Start of Records supplied

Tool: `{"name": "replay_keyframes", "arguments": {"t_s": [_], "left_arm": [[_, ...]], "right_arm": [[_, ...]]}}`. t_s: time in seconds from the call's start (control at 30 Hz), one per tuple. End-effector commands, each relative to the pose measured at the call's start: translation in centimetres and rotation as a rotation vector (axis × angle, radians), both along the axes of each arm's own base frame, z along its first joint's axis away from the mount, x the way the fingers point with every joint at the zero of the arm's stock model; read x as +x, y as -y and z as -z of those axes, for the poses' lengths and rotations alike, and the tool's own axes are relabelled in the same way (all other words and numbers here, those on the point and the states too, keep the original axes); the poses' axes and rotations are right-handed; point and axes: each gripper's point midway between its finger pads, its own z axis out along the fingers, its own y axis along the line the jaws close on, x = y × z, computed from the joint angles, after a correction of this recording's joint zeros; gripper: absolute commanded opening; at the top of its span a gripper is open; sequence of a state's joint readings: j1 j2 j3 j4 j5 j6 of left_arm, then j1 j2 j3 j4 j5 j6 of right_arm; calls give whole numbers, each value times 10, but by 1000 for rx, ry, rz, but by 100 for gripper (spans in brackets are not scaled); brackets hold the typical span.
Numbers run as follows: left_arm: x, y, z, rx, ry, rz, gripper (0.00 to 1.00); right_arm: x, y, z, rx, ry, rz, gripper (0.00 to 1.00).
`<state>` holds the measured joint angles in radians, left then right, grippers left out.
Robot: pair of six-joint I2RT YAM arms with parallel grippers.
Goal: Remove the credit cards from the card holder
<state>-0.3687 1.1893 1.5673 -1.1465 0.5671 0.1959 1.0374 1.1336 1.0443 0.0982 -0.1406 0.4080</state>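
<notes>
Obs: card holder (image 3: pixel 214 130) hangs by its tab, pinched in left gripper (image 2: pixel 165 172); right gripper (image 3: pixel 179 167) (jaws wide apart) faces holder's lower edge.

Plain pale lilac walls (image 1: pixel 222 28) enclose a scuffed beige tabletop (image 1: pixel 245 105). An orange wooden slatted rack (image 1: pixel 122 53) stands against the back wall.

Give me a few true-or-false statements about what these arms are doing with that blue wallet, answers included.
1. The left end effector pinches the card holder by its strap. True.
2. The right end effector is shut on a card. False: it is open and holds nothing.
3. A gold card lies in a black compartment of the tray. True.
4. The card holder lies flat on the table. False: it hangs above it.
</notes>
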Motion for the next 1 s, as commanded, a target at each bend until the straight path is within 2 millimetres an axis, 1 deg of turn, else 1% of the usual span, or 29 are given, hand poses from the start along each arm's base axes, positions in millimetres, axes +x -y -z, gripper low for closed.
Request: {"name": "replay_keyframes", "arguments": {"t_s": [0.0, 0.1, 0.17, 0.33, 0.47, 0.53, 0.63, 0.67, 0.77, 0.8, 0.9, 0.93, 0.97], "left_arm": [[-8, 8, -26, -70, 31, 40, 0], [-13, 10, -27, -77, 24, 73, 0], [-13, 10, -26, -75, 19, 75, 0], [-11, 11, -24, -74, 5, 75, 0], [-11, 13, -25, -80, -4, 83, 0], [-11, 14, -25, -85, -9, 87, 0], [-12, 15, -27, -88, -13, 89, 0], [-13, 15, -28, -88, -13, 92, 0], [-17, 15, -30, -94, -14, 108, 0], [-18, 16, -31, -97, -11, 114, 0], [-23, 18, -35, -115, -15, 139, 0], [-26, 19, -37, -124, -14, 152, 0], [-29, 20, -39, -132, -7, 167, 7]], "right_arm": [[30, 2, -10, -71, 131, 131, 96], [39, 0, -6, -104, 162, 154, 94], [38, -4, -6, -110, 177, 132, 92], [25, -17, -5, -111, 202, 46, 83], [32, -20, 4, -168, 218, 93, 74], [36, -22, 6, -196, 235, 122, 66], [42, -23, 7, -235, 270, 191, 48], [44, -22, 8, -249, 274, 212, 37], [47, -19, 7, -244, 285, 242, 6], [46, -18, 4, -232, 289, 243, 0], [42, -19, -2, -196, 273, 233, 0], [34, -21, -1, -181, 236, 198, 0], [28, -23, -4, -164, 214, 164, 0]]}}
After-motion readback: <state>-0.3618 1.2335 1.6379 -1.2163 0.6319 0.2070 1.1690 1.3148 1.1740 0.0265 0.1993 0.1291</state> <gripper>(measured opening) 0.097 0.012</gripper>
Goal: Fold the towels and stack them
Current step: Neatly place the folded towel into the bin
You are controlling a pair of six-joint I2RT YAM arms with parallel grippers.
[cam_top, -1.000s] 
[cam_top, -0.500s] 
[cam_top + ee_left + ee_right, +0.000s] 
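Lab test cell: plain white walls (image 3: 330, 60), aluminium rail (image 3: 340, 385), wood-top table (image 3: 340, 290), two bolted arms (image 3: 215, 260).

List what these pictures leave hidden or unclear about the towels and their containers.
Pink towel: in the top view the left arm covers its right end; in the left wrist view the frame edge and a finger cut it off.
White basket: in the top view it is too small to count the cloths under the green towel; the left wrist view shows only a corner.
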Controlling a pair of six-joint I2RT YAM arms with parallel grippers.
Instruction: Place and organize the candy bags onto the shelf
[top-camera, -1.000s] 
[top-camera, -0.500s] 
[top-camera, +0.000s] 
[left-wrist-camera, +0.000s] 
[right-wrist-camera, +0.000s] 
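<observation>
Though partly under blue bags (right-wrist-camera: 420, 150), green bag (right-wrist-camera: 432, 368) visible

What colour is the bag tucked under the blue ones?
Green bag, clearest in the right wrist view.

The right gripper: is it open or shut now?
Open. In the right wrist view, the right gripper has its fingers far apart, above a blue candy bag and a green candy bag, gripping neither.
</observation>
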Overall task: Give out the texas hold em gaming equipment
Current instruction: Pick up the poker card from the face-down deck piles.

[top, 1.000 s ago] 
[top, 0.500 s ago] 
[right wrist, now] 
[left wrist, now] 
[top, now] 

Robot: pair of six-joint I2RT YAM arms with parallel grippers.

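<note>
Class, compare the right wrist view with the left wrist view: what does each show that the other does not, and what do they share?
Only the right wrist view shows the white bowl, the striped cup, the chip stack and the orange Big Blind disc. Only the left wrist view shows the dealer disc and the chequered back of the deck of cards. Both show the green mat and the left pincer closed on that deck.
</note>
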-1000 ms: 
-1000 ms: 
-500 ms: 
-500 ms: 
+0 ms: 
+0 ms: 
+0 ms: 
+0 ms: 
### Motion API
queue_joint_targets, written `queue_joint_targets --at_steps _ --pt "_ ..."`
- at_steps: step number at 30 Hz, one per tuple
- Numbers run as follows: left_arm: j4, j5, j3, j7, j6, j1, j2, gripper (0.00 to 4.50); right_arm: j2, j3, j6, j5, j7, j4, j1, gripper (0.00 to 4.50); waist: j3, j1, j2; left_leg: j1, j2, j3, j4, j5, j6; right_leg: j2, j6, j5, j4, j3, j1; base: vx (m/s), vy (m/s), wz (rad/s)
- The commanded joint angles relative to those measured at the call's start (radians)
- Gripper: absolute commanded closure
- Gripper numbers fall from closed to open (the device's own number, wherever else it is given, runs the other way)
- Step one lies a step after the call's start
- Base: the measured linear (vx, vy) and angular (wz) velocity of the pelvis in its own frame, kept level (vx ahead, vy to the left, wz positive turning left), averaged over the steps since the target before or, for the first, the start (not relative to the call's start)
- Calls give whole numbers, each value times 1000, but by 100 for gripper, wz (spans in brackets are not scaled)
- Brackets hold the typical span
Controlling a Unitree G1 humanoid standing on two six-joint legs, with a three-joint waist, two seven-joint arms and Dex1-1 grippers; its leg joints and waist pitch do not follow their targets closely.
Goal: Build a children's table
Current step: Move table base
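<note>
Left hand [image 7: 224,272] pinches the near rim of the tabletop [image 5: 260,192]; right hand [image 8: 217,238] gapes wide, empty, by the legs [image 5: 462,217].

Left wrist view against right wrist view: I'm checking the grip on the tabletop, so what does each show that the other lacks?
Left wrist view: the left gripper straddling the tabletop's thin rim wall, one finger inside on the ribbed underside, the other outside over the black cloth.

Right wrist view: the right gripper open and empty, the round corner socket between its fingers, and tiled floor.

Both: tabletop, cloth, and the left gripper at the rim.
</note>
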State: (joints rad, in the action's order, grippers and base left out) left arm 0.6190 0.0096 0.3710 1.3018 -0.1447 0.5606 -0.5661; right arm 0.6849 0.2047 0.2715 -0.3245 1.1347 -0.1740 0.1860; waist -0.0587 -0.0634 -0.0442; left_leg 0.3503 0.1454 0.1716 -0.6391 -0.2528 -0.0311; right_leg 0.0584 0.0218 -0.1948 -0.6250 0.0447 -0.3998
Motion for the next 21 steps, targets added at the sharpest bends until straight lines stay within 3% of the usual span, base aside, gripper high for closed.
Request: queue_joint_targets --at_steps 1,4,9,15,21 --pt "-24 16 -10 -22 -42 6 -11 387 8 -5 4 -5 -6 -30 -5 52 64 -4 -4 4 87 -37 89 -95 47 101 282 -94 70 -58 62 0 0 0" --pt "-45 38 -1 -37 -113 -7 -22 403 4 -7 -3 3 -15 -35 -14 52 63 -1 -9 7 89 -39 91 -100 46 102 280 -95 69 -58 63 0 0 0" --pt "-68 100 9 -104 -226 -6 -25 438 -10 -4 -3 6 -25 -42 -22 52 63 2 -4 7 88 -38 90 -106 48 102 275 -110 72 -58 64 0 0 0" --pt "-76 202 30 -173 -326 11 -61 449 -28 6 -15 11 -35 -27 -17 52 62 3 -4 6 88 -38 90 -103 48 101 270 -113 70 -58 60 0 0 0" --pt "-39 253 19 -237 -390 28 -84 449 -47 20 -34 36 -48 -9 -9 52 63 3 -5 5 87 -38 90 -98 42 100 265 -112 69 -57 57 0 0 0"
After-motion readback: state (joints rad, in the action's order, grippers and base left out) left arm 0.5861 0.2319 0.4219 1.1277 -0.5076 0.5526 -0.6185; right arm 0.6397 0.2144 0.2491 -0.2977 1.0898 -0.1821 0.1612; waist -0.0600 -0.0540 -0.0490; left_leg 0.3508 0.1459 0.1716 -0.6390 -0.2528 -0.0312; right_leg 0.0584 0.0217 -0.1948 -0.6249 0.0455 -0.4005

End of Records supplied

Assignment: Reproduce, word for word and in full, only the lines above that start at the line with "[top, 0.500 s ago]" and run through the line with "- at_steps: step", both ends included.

Written reply:
[top, 0.500 s ago] 
[right wrist, now] 
[left wrist, now] 
[top, now] 

Robot: pair of six-joint I2RT YAM arms with parallel grippers.

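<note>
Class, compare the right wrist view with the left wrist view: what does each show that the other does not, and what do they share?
Only the right wrist view shows the white bowl, the striped cup, the chip stack and the orange Big Blind disc. Only the left wrist view shows the dealer disc and the chequered back of the deck of cards. Both show the green mat and the left pincer closed on that deck.
</note>
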-1000 ms: 
-1000 ms: 
-500 ms: 
-500 ms: 
+0 ms: 
+0 ms: 
+0 ms: 
+0 ms: 
### Motion API
queue_joint_targets, written `queue_joint_targets --at_steps _ --pt "_ ..."`
- at_steps: step number at 30 Hz, one per tuple

No further output is required for this exercise.